How To Grow Wealth Legally as an International Student in USA

by | Feb 20 | 0 comments

How To Grow Wealth Legally as an International Student in USA

by | Feb 20 | 0 comments

Foreigners on F-1 Visa or H1B visa are limited on their options of how to make money in the united states. The USA government are opposed to international students making money outside of their campus job. The only other way they are able to make money is through internship programs, which is CPT or through OPT, which is the optional practical training. This is your standard 9-5 job and although it is good for sustainability, it will not make you rich. However, as an international student it is possible to grow wealth through investing. This could take sometime and a bit of patience. Investment strategies and wealth growth are hardly taught in colleges. Neither do international students learn these from their parents as they equally have no idea. I personally engaged in months of research, reading books, watching videos and taking courses. I perused the internet consistently and taught myself all I know about how money works in the United States. These are information I wish I was taught or told as soon as I turned 18. However, I am grateful to still know about it.

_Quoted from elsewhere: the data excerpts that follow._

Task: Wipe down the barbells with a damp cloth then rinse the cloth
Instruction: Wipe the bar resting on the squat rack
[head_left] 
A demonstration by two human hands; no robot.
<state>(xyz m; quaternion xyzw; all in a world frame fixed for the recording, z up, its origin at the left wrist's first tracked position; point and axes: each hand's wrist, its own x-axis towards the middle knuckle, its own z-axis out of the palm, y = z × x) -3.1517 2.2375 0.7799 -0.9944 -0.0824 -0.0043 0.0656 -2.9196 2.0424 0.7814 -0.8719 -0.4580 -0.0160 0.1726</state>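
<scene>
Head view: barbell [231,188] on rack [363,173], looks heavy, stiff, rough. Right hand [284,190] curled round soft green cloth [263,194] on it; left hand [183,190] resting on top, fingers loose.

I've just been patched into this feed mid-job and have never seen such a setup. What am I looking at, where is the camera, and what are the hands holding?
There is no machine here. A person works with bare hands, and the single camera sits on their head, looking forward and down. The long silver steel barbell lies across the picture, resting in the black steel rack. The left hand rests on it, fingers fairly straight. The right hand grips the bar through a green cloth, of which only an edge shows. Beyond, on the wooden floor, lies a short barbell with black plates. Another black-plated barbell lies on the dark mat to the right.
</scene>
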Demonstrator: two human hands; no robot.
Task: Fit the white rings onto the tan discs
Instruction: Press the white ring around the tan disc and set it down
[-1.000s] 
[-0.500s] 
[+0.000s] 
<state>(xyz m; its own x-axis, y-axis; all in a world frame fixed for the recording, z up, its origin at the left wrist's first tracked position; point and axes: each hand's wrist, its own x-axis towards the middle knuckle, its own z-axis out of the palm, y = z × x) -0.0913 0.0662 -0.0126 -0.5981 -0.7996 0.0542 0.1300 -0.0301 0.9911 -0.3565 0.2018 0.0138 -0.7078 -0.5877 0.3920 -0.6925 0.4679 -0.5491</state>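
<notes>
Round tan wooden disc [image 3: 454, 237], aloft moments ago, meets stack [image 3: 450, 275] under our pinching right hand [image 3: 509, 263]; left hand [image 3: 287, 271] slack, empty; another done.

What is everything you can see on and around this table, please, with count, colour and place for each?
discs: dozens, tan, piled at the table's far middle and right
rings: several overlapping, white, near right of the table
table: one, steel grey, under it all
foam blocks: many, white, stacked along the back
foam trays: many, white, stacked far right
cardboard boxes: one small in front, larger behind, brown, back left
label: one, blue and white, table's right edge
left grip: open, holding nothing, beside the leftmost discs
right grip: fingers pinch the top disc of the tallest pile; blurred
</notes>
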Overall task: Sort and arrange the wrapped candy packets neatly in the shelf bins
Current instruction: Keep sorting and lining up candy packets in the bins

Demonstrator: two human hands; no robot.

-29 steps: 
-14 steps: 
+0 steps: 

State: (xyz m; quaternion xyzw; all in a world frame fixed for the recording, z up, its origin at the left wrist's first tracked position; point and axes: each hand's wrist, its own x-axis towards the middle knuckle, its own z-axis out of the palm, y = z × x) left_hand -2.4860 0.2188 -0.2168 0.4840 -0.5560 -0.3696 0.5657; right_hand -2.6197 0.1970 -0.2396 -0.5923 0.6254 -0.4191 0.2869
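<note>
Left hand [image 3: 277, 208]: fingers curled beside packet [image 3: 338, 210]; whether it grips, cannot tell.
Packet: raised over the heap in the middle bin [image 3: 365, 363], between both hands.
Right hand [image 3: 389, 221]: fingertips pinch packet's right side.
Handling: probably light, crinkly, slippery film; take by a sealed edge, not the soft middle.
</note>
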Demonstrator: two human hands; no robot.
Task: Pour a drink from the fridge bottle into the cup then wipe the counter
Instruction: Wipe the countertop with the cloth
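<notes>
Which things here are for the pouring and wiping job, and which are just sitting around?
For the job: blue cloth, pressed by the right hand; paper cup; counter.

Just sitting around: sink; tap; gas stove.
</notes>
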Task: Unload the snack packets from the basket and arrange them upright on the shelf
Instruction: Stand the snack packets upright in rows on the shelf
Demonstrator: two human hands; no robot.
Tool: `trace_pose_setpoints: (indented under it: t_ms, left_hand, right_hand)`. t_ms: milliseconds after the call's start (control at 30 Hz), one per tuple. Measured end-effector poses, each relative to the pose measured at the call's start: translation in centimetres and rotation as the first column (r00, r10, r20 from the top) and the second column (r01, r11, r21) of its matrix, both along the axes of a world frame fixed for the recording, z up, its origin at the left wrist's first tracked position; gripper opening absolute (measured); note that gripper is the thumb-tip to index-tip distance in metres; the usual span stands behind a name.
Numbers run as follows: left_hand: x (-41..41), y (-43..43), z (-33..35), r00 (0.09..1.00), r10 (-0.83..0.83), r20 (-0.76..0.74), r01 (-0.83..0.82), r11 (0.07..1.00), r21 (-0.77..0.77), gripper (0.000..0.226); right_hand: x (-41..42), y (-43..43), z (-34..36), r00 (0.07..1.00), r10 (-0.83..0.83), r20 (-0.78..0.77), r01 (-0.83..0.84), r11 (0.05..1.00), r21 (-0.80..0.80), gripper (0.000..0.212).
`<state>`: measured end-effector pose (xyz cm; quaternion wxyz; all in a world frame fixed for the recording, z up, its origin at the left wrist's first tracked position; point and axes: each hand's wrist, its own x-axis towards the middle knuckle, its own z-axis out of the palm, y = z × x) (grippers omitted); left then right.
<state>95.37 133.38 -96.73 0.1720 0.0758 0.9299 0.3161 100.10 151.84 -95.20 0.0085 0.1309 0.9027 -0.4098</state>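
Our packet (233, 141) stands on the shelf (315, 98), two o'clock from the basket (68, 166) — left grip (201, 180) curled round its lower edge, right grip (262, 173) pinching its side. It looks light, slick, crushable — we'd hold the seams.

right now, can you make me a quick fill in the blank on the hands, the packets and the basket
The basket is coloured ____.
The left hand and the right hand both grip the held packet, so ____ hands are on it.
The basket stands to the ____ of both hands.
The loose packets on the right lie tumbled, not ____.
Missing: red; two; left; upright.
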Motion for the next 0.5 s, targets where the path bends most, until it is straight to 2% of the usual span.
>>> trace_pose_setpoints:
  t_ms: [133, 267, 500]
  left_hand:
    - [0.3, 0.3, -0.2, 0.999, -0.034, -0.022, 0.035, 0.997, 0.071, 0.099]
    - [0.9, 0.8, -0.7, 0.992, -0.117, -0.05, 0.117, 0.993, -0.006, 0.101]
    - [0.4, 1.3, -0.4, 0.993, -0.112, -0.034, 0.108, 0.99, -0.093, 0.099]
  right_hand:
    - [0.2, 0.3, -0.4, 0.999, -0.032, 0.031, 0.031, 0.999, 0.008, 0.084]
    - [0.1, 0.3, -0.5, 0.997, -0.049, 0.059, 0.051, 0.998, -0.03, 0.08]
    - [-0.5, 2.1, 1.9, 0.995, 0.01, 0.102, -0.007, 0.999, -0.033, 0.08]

Although buying individual stocks are fine if you have a decent knowledge of how they work, that is not what I imply when I talk about investments. Investment here implies index fund or ETF investing. Index fund is a type of mutual fund which has a history of about 8% return yearly. As an international student, all you need to grow wealth is to invest in index funds. There a lots of index funds to consider, but the most popular are the S&P500, the total market and the NASDAQ. Owning an index fund gives you a leeway to own not just one stock, but a pool of stocks. An S&P500 index fund gives you ownership to 500 different stocks and the total market gives access to about 3000 stocks while the NASDAQ gives ownership of about 100 stocks. In other words, instead of owing 10 shares in Tesla and google, you could own Tesla, Google and hundreds of other stocks. To start investing in index funds, you need your SSN and a deposit. Depending on your brokerage account, this deposit could be as low as $1. In addition, investing in index funds is perfectly legal as a foreigner.

How to Start Investing:

1) Pay off all your debt: There are good debt and bad debt. Debt such as mortgage is a form of good debt, but high interest debt like a credit card debt is a bad debt. Credit cards have an interest rates of 15%-25%. This implies that when your full balance is not paid off at the end of the month, you are paying a high percentage in interest. Credit cards should be used only to build credit scores. Student loans are also a form of bad debt as a result of their interest rate. However when it comes to student loans, some people decide to invest while paying it off. This is because investment requires time before it grows and waiting to pay off the student loans could take about a decade. Investing $2000 each month for a decade would result in more than a quarter of a million dollars at an interest rate of 8%. Waiting to invest could does more harm than good

2) Have an emergency fund: Before you begin to invest, be sure that you have an emergency fund. This would ensure that you do not dip into your investments when an unexpected incident occurs. For wealth to be built and for investments to get returns there needs to be a consistent investment (biweekly or monthly) and no withdrawals. It is recommended to have about 6 months of emergency funds saved up, to avoid withdrawing money from your investments. I always told my story of how I survived for 6 months without a job, just with the emergency funds I had saved up.

3) Opening a Brokerage Account: The next step to investing is opening a brokerage account. Before opening this with any brokerage company, be sure to do your due diligence and compare not just the fees of that company but their customer service. I go into details in this post on the differences between the three most popular brokerages which are Fidelity, Schwabs and Vanguard. Personally, I use Fidelity to invest as it meets my particular needs. Compare the expense ratios of the index funds you are interested in for the different brokerages. A 1% fee could seem small, but in the grand scheme of things it is a lot of money

4) Begin to Invest: At this point, you have chosen the brokerage account you want. The next step is to begin to invest in index funds or ETFs depending on your preference. Be sure to actually buy an index fund such as the S&P500 and that your money does not just lie in the account. In addition, do not invest just once and forget about your investments. Rather invest as frequently as you can. I invest biweekly immediately my paycheck comes in. This is to reduce the impact of the volatility in your investments.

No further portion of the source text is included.